16 outubro, 2007

A guerra não escolhe

Acabei de ver o primeiro episódio da série “Guerra”. Devia esperar, reflectir, amadurecer a escrita, mas não resisto. Há alturas em que não se pode travar a alma. Parabéns, RTP, parabéns, Joaquim Furtado. Já não era sem tempo. Exorcismo, catarse, informação, cada um verá estes documentários à sua maneira, mas certamente sem a frieza de olhar de revés para telelixo, entre cocacola e pastilha elástica.

Só algumas notas soltas.

1. As declarações do então governador geral, Silva Tavares, são patéticas. O excelso Salazar não fazia a mínima ideia do que era Angola, embalado no seu sonho imperial. 1500 soldados, organizados em termos de guerra clássica contra a “Rússia”, concentrados nos grandes centros urbanos. Nos Dembos, para onde a informação militar já chamava a atenção, nem um soldado. Por isto, naqueles dias, a declaração oficial foi “Deus vos proteja”. Como na Índia, em que a pátria e o império exigiam a morte gloriosa daqueles infelizes militares para lá desterrados.

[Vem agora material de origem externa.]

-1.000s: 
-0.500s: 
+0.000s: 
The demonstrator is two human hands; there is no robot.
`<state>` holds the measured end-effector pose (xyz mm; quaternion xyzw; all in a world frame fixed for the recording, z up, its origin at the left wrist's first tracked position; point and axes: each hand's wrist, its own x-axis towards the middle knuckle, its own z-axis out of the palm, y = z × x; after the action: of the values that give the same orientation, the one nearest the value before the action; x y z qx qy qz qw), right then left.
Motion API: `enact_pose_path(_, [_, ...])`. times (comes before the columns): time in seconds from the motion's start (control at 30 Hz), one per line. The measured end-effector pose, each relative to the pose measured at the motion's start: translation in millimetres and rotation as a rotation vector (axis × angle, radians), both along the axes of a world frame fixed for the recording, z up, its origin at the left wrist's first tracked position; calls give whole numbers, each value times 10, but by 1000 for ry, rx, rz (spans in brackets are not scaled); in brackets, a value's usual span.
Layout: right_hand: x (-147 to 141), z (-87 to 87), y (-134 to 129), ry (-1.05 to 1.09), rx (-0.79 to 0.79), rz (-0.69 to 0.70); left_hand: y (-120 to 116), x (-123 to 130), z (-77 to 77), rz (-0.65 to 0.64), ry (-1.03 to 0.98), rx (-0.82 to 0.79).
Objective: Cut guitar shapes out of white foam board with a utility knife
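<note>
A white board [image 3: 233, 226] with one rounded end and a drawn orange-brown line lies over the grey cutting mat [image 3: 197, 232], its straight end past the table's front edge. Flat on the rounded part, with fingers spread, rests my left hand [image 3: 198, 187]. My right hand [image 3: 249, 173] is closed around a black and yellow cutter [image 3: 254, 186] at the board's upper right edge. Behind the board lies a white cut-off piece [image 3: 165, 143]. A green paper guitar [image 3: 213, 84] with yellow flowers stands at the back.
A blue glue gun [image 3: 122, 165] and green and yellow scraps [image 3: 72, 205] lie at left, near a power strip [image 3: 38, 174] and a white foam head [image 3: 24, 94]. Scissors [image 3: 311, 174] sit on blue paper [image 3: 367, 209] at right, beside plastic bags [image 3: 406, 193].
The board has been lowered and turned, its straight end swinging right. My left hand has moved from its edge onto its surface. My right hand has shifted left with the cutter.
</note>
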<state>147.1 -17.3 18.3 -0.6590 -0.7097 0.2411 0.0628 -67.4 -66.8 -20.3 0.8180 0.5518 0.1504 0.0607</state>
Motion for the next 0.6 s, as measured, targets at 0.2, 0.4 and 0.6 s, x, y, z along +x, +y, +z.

2. Surpresa, a imagem de Holden Roberto. Aparece como um homem sensível, que atrasa dois dias (de 15 para 17 de Março de 1961) o anúncio do levantamento da UPA, impressionado com os excessos que não conseguiu controlar. Hipocrisia? Não sei, mas dou sempre o benefício da dúvida.

3. Também a confirmação, ainda a guerra ia no começo, de que não se pode vencer uma guerra de guerrilha. Veja-se aquela coisa elementar dita por Holden Roberto: “escolhemos Março, época das chuvas. Os camiões portugueses atolavam-se na lama, nós chegávamos perto e disparávamos o que podíamos, retirávamo-nos a pé, debaixo da chuva, só nos molhava”.

4. O papel dramático dos bailundos, os pobres contratados do café, quase vestígios da escravatura. Entre os dois fogos, odiados por uns e outros, morreram também. É difícil num conflito não tomar partido claro.

5. Alguns pormenores de política internacional que não conhecia: o apoio tunisino, tendo sido tropas tunisinas de capacete azul da ONU que levaram as primeiras armas para Angola. Também o papel de Franz Fannon. E o das missões protestantes, este sim, já conhecia (amigo Timótio, catequista protestante na Quissala, provavelmente já estás com o teu Deus).

6. Finalmente, o aparecimento na TV de uma figura impressionante, um guerrilheiro de 1961, José Mateus Lelo, desertor do exército português. Sabedoria de velho africano, imagino-o bem como o meu velho amigo rei do povo do Quissacala, na beira do meu pai rio Zaire. A ele fico a dever o título exemplar desta nota: “a guerra não escolhe”.